---- PROVIDED DATA
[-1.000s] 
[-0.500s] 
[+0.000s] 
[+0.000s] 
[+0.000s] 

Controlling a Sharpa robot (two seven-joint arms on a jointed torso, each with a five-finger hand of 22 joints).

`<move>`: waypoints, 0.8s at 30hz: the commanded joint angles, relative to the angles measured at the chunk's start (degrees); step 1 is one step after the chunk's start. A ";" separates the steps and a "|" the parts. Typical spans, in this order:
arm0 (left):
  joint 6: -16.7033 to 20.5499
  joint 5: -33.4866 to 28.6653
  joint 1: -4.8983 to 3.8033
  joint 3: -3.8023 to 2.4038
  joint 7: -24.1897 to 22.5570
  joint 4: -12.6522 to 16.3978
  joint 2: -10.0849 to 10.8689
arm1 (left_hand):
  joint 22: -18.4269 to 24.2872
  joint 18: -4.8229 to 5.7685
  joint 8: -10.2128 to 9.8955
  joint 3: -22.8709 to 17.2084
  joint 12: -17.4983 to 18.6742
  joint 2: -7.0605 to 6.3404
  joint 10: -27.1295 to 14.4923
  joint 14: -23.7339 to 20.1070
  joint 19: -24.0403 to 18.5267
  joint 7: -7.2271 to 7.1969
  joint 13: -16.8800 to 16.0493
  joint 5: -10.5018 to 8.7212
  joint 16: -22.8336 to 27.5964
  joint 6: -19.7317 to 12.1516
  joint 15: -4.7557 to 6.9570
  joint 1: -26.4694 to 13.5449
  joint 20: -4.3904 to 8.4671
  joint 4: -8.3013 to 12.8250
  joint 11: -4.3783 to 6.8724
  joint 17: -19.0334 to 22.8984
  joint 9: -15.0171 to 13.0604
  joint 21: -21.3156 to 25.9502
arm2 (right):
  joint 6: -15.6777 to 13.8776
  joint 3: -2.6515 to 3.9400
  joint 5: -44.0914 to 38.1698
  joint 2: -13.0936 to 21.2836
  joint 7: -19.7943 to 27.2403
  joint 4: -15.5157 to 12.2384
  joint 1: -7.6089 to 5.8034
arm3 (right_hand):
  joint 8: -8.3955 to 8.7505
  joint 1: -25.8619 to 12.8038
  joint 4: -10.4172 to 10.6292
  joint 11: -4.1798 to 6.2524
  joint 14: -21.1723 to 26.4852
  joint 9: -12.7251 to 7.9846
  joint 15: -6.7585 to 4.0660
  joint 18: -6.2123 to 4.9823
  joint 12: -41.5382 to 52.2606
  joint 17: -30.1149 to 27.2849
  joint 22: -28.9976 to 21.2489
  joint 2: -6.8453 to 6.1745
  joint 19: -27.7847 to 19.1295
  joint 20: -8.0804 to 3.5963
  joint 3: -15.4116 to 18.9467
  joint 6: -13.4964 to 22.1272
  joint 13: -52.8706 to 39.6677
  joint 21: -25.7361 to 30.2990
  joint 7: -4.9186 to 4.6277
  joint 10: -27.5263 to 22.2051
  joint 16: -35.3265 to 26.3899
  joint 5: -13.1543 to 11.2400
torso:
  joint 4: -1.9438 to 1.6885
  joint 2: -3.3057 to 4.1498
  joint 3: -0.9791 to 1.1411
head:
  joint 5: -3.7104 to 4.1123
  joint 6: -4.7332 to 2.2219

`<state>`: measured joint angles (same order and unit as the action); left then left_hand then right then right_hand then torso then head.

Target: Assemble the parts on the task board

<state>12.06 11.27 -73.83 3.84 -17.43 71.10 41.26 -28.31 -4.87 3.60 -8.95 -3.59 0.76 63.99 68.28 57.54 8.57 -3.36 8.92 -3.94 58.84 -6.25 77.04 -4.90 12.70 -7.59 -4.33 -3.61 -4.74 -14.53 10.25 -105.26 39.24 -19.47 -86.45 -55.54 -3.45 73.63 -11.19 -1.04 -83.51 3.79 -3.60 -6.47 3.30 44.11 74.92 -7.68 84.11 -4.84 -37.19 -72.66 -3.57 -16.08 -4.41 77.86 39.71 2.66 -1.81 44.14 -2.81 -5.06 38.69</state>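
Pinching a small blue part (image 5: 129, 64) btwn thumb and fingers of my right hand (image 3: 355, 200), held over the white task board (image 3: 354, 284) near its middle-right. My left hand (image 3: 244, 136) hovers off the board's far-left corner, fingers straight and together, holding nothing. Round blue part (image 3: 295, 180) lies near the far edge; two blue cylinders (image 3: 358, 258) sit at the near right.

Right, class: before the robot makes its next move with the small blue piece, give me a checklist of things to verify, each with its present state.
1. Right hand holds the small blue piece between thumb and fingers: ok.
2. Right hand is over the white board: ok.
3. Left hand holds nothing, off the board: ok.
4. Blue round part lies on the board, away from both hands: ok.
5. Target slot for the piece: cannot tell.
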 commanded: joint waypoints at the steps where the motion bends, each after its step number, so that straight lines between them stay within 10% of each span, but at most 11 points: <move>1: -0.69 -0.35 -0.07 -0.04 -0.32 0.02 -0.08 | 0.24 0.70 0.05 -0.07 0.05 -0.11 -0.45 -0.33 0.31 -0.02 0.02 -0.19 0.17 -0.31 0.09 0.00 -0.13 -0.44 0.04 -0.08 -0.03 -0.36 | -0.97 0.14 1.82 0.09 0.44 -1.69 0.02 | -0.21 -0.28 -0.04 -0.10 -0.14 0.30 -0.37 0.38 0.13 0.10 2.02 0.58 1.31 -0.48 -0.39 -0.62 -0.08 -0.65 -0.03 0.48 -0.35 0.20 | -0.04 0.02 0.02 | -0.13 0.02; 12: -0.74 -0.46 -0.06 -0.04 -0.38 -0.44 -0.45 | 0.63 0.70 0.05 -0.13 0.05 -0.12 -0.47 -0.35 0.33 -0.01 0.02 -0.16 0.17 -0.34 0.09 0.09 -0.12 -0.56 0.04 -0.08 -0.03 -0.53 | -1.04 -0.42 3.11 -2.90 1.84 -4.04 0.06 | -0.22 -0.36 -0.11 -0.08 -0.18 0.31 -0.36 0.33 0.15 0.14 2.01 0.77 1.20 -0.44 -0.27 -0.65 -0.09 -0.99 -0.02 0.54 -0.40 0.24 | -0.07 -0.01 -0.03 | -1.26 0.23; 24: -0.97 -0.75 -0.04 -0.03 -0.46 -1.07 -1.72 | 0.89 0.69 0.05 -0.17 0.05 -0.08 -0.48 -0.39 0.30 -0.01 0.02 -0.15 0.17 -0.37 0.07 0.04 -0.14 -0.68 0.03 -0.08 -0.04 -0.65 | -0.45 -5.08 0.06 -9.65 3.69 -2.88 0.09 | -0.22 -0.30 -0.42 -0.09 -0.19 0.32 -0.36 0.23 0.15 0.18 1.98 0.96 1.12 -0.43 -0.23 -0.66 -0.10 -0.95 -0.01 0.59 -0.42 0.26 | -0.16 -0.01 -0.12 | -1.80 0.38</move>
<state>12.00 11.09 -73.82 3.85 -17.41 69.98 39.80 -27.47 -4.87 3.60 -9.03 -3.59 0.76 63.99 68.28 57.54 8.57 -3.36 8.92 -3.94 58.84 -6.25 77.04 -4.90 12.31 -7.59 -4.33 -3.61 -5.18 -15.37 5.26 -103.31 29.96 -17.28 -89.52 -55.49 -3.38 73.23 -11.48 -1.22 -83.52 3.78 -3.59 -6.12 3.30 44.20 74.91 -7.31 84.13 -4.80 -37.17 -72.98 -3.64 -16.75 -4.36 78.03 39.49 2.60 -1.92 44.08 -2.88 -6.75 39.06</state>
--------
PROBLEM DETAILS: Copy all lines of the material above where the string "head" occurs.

ANSWER SECTION:
head:
`<state>`: measured joint angles (same order and unit as the action); left then left_hand then right then right_hand then torso then head.

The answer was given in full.